### Task to complete
Your task is to copy each line of the material that holds the word "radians".

▬▬▬▬▬▬

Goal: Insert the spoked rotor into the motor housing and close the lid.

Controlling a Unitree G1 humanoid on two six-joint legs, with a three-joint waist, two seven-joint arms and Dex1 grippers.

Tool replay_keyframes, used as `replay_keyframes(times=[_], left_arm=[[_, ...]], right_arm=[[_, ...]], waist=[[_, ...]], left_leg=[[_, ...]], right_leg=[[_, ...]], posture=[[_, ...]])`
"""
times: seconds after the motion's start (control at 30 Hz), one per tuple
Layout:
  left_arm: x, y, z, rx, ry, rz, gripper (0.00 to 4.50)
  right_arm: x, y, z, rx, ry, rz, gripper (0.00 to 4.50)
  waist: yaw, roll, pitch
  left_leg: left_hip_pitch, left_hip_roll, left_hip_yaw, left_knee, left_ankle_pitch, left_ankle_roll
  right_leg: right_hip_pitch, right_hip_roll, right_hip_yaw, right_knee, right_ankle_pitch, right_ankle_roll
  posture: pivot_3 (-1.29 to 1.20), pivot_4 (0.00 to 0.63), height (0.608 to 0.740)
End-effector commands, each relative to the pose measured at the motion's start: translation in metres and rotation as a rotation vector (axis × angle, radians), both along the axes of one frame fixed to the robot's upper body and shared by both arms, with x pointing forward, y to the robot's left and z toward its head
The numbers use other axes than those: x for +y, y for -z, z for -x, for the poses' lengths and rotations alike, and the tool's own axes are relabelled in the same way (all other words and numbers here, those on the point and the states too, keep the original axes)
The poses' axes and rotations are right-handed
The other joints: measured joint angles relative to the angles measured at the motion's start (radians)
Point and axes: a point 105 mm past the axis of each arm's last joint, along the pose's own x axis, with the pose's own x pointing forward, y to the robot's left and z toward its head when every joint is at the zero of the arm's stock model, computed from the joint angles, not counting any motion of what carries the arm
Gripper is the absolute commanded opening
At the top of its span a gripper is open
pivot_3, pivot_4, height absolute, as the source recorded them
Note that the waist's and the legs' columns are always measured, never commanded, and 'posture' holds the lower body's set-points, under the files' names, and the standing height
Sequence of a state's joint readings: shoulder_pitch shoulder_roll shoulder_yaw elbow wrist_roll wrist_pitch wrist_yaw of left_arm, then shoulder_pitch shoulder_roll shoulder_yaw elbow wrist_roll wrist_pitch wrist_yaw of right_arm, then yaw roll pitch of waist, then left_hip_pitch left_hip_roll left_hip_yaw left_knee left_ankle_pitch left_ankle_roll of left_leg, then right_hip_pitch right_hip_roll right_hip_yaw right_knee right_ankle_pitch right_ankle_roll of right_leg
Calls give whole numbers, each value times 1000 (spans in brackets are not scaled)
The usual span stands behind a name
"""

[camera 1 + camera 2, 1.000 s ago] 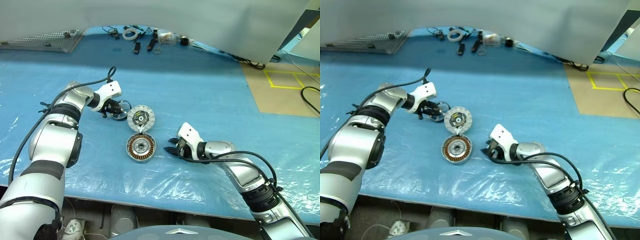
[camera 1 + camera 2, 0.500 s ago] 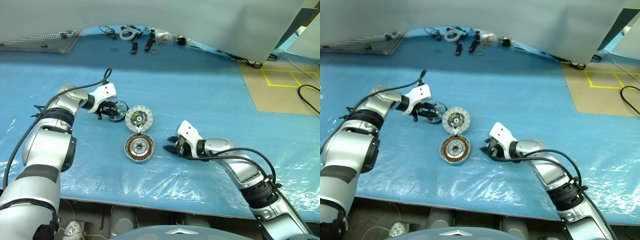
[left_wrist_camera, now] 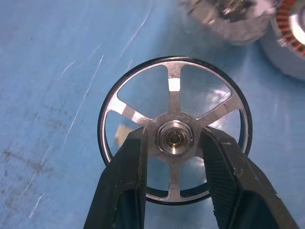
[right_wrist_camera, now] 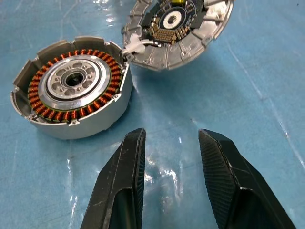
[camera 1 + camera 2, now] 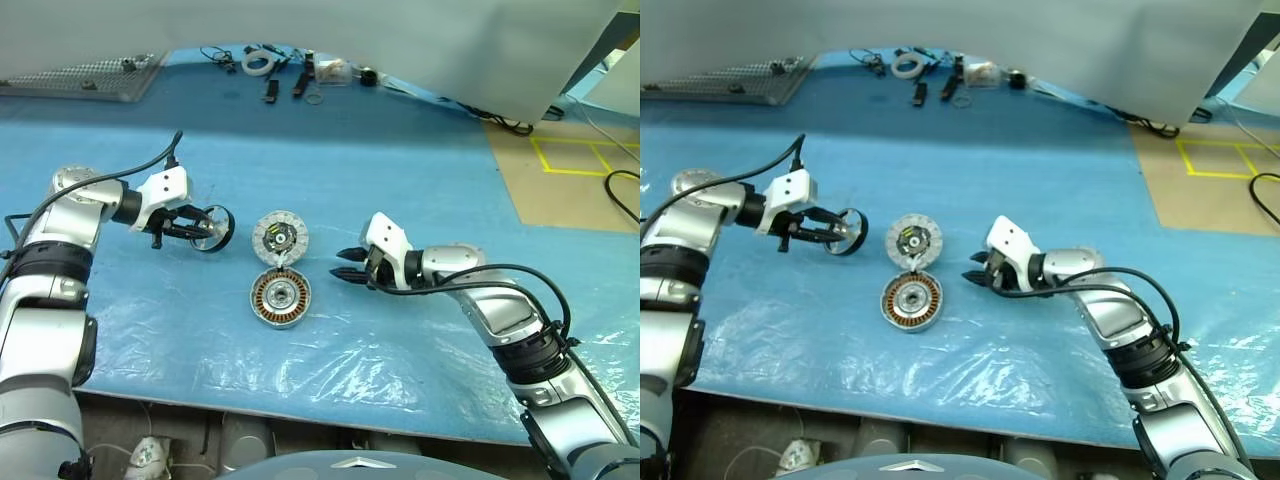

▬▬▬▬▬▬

### Task result
End-effector commands, each relative to the pose measured at the motion's start: translation in metres and rotation as a rotation vector (axis × angle, radians), both along the axes of one frame fixed to the robot's upper body and shared by both arms, with x pointing forward, y to the robot's left and z toward its head
The other joints: measured joint angles relative to the angles measured at the motion's start (radians)

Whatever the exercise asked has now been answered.